**Exercise brief:** Reproduce the listing that follows, unchanged and complete.

**Data excerpt:**
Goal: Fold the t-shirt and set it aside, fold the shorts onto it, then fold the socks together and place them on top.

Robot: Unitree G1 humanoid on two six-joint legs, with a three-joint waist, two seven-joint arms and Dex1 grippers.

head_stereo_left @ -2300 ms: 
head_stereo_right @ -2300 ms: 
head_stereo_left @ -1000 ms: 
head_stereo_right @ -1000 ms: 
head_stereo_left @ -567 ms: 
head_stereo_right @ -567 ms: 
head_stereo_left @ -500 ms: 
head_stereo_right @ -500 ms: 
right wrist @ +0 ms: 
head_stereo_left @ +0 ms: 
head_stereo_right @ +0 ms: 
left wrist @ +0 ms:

**Written solution:**
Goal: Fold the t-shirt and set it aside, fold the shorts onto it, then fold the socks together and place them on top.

Robot: Unitree G1 humanoid on two six-joint legs, with a three-joint waist, two seven-joint arms and Dex1 grippers.

head_stereo_left @ -2300 ms: 
head_stereo_right @ -2300 ms: 
head_stereo_left @ -1000 ms: 
head_stereo_right @ -1000 ms: 
head_stereo_left @ -567 ms: 
head_stereo_right @ -567 ms: 
head_stereo_left @ -500 ms: 
head_stereo_right @ -500 ms: 
right wrist @ +0 ms: 
head_stereo_left @ +0 ms: 
head_stereo_right @ +0 ms: 
left wrist @ +0 ms:

The output given is complete.